Required work -
Could you give the data below again exactly, apart from the pictures?

----------

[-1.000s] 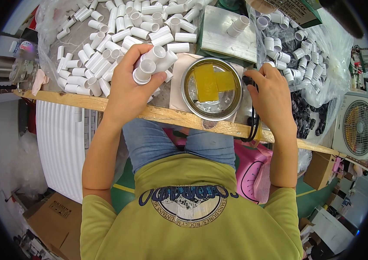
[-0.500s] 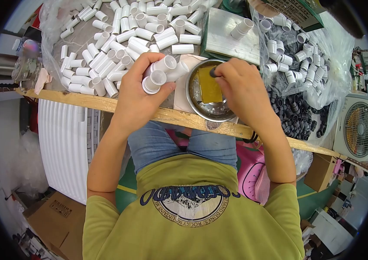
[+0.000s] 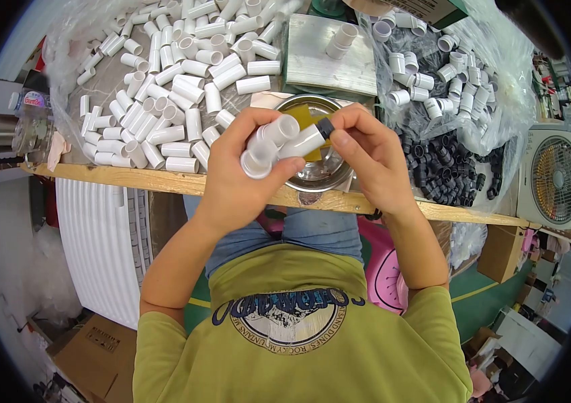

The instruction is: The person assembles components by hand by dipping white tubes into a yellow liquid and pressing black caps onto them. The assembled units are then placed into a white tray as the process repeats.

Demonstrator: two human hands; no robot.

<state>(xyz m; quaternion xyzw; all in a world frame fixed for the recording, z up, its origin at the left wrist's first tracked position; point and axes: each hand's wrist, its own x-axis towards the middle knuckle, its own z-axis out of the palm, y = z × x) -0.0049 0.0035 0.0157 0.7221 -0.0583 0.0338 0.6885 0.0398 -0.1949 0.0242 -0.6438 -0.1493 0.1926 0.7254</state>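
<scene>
Black cap (image 3: 325, 127) has moved onto 1 of 3 white tubes (image 3: 301, 143); right hand (image 3: 377, 160) pinches it, left hand (image 3: 237, 180) grips them

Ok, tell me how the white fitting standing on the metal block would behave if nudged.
The white fitting would probably tip, being taller than wide, unless something unseen fixes it to the metal block. Once over, its round sides might let it roll. Its crisp, round open rim suggests stiff plastic.

The left hand (image 3: 237, 180) and right hand (image 3: 381, 162) nearly meet, fingers (image 3: 351, 119) curled.
</scene>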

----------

Your solution -
[-1.000s] 
[-0.500s] 
[+0.000s] 

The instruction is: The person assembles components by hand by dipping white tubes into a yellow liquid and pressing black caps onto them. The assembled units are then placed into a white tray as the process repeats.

Demonstrator: two human hands; no robot.

<state>(xyz m; quaternion xyzw; all in a world frame fixed for the recording, z up, its origin at the left wrist's first tracked position; point and axes: each hand's wrist, its own x-axis towards the middle knuckle, its own z-axis out of the palm, y = z × x) -0.0049 0.0035 0.0157 0.7221 -0.0583 0.0338 0.6885 0.0398 -0.1949 0.0242 -0.6438 -0.1493 0.1926 0.7254</state>
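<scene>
Black cap (image 3: 325, 127) has moved onto 1 of 3 white tubes (image 3: 301, 143); right hand (image 3: 377, 160) pinches it, left hand (image 3: 237, 180) grips them

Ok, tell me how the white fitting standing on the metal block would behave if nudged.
The white fitting would probably tip, being taller than wide, unless something unseen fixes it to the metal block. Once over, its round sides might let it roll. Its crisp, round open rim suggests stiff plastic.

The left hand (image 3: 237, 180) and right hand (image 3: 381, 162) nearly meet, fingers (image 3: 351, 119) curled.
</scene>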

There's no more to the output.